=== Action item ===
The data must be copied over exactly and in full.

=== Supplied material ===
───

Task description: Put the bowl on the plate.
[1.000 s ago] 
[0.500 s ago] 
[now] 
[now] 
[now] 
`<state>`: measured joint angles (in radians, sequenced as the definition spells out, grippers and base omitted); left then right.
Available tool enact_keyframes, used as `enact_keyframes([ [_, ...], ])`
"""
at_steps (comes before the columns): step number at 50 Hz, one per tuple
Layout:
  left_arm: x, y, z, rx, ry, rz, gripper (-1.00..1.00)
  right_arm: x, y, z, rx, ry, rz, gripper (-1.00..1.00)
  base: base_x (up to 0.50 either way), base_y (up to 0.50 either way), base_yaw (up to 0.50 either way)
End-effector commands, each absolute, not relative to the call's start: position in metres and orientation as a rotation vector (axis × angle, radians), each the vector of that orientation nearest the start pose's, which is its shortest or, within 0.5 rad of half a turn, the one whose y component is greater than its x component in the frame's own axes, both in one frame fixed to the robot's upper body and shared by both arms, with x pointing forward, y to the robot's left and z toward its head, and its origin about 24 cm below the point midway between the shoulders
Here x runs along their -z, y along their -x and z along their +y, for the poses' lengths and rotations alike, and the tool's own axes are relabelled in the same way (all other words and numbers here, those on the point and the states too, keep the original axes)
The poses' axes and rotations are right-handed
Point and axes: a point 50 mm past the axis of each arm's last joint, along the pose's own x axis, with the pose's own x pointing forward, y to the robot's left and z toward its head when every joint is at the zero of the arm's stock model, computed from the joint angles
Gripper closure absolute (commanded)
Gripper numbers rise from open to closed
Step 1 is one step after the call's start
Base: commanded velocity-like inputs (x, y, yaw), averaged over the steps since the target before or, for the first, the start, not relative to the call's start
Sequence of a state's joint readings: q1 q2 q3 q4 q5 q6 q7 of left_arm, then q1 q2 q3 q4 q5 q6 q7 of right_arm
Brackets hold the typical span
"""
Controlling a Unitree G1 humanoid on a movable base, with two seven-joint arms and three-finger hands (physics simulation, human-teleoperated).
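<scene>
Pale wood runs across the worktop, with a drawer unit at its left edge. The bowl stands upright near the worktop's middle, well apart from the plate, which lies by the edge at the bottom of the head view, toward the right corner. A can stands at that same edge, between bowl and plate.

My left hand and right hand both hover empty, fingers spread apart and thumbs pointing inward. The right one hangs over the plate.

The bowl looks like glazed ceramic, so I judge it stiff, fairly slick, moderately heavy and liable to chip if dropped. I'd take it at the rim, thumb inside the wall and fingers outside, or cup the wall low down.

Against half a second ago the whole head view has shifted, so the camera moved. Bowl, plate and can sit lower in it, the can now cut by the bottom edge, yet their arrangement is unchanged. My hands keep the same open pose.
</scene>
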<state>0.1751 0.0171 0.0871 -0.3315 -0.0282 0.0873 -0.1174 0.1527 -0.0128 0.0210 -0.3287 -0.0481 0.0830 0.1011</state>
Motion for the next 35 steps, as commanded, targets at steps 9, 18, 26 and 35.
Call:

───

=== Solution for this task ===
Task description: Put the bowl on the plate.
[1.000 s ago] 
[0.500 s ago] 
[now] 
[now] 
[now] 
`<state>`: measured joint angles (in radians, sequenced as the definition spells out, grippers and base omitted); left then right.
Available tool enact_keyframes, used as `enact_keyframes([ [_, ...], ])`
"""
at_steps (comes before the columns): step number at 50 Hz, one per tuple
Layout:
  left_arm: x, y, z, rx, ry, rz, gripper (-1.00..1.00)
  right_arm: x, y, z, rx, ry, rz, gripper (-1.00..1.00)
  base: base_x (up to 0.50 either way), base_y (up to 0.50 either way), base_yaw (up to 0.50 either way)
End-effector commands, each absolute, not relative to the call's start: position in metres and orientation as a rotation vector (axis × angle, radians), each the vector of that orientation nearest the start pose's, which is its shortest or, within 0.5 rad of half a turn, the one whose y component is greater than its x component in the frame's own axes, both in one frame fixed to the robot's upper body and shared by both arms, with x pointing forward, y to the robot's left and z toward its head, and its origin about 24 cm below the point midway between the shoulders
Here x runs along their -z, y along their -x and z along their +y, for the poses' lengths and rotations alike, and the tool's own axes are relabelled in the same way (all other words and numbers here, those on the point and the states too, keep the original axes)
The poses' axes and rotations are right-handed
Point and axes: a point 50 mm past the axis of each arm's last joint, along the pose's own x axis, with the pose's own x pointing forward, y to the robot's left and z toward its head when every joint is at the zero of the arm's stock model, computed from the joint angles
Gripper closure absolute (commanded)
Gripper numbers rise from open to closed
Step 1 is one step after the call's start
Base: commanded velocity-like inputs (x, y, yaw), averaged over the steps since the target before or, for the first, the start, not relative to the call's start
Sequence of a state's joint readings: q1 q2 q3 q4 q5 q6 q7 of left_arm, then q1 q2 q3 q4 q5 q6 q7 of right_arm
Brackets hold the typical span
"""
Controlling a Unitree G1 humanoid on a movable base, with two seven-joint arms and three-finger hands (physics simulation, human-teleoperated).
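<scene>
Pale wood runs across the worktop, with a drawer unit at its left edge. The bowl stands upright near the worktop's middle, well apart from the plate, which lies by the edge at the bottom of the head view, toward the right corner. A can stands at that same edge, between bowl and plate.

My left hand and right hand both hover empty, fingers spread apart and thumbs pointing inward. The right one hangs over the plate.

The bowl looks like glazed ceramic, so I judge it stiff, fairly slick, moderately heavy and liable to chip if dropped. I'd take it at the rim, thumb inside the wall and fingers outside, or cup the wall low down.

Against half a second ago the whole head view has shifted, so the camera moved. Bowl, plate and can sit lower in it, the can now cut by the bottom edge, yet their arrangement is unchanged. My hands keep the same open pose.
</scene>
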<state>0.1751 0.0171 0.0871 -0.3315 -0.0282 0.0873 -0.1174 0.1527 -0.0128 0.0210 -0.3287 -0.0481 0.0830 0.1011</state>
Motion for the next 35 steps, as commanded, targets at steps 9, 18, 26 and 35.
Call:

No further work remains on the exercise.